La seconda Guerra Mondiale fu la causa della morte di circa 60 milioni di persone e, fra questi, circa 6 milioni di ebrei che furono prima internati nei campi di concentramento tedeschi e poi “gassificati” per quella che il demonio Hitler aveva classificato come “la soluzione finale”. Nessun aggettivo, neppure quello più offensivo, può descrivere appieno cosa ha veramente significato per l’Umanità quella carneficina. Nell’offuscamento totale ci sono, comunque, stati episodi di “eroismo” da parte di migliaia di persone che hanno seguito i dettami della loro coscienza piuttosto che gli ordini di capi di stato “pazzi”. Fra questi va annoverato, senza ombra di dubbio, l’appuntato della Guardia di Finanza Domenico Amato al quale giovedì pomeriggio, con inizio alle ore 18,30 l’intera popolazione sannicolese ha inteso, tramite il suo primo cittadino, intitolargli il Campo Sportivo, sito in Via Enrico Fermi. Il Presidente della Repubblica Giorgio Napolitano, con decreto del 18 giugno 2008, firmato dal Ministro dell’Interno Roberto Maroni, ha concesso la Medaglia d’Oro al Merito Civile alla memoria dell’Appuntato Domenico Amato, nato a San Nicola la Strada il 15 settembre 1905, in servizio presso la Brigata di Casamoro Porto Ceresio (VA), tradotto nel campo di sterminio Mauthausen – Gusen (Austria) dove finì la sua esistenza il 27 febbraio 1945. Il graduato è stato insignito dell’onorificenza poiché, come recita la motivazione “si prodigava, con eccezionale coraggio ed encomiabile abnegazione, in favore dei profughi ebrei e dei perseguitati politici, aiutandoli ad espatriare clandestinamente e ad inoltrare la corrispondenza e i valori che le organizzazioni ebraiche indirizzavano ai rifugiati nella vicina Svizzera”, pagando con la vita il suo gesto eroico.
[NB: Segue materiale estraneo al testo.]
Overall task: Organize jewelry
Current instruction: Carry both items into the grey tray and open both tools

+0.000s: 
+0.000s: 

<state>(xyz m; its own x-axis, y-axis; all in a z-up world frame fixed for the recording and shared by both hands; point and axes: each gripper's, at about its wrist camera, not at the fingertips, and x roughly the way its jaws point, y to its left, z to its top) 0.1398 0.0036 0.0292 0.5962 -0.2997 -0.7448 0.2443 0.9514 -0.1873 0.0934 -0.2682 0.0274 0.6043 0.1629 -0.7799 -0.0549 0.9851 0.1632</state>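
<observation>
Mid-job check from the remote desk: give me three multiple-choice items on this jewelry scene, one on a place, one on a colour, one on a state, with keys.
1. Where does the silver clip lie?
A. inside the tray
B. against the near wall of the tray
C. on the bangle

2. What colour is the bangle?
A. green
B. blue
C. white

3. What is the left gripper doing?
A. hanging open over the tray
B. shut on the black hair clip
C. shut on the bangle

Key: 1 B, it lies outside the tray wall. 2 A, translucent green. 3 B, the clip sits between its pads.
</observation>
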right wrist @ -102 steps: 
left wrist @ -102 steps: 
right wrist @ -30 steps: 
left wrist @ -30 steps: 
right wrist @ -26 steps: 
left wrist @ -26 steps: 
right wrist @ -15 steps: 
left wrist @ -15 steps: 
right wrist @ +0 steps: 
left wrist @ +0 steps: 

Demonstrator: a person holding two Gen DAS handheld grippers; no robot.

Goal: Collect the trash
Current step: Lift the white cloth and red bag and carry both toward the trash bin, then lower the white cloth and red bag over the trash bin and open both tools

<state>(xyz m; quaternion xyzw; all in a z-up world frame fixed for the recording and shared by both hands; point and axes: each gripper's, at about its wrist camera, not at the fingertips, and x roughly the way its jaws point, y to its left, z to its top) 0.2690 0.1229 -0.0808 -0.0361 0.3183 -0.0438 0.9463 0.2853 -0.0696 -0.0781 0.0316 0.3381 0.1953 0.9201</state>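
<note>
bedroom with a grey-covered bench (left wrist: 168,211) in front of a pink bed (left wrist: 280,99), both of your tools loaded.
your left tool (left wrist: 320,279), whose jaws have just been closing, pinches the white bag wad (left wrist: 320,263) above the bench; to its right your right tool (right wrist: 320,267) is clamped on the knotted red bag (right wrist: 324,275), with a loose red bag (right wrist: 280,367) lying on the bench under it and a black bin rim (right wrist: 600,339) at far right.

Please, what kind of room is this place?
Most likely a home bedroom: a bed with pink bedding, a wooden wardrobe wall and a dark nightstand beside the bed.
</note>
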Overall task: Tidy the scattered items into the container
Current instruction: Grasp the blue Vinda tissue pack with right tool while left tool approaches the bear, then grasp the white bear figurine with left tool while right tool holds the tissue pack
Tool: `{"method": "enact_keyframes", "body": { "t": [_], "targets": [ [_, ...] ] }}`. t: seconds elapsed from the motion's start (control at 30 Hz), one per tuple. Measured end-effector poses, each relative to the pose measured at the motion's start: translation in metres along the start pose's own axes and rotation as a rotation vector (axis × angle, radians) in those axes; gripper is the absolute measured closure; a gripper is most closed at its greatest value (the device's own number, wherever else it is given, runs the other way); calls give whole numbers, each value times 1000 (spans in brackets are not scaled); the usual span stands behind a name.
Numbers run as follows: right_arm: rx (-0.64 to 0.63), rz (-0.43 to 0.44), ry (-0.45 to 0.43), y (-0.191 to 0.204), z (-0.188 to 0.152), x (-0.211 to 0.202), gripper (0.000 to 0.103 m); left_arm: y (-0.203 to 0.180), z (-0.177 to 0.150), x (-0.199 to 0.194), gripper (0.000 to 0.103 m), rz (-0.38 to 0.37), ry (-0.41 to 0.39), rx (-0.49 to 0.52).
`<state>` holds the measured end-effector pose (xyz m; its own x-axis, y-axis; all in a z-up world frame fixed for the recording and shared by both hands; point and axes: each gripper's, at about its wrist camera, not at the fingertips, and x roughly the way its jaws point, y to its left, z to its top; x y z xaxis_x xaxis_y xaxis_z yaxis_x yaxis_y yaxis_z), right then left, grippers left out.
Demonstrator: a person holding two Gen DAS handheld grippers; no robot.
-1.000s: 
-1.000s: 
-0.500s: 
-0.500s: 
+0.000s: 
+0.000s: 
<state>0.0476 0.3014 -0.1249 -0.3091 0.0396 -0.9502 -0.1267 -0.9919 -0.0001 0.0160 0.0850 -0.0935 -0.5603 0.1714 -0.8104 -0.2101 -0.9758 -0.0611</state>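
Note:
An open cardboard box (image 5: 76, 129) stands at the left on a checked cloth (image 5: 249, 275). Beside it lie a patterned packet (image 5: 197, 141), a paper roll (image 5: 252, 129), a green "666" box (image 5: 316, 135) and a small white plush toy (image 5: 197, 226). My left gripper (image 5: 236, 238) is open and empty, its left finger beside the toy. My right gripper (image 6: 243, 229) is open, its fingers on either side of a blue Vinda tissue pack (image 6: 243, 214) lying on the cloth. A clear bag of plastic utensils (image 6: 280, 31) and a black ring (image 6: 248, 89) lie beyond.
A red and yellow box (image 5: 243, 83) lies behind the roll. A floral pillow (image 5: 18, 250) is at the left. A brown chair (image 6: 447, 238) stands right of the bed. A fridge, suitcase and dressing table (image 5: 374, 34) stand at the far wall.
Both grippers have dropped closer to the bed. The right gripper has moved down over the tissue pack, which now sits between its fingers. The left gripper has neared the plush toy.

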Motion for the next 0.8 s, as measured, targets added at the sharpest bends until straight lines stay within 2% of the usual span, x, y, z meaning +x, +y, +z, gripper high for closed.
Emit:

Fra i deportati in Germania, in un campo di lavoro, uno Stammlager a Bremer orde, schiavo di Hitler, figura anche un altro sannicolese: Domenico Delli Paoli, padre dell’attuale sindaco di San Nicola La Strada Quest’ultimo ritirò, il 25 novembre 2010, presso la Prefettura di Caserta, la Medaglia d’Onore al Valor Militare alla memoria, rilasciata dal Presidente della Repubblica ai cittadini italiani civili e militari deportati e internati nei lager nazisti.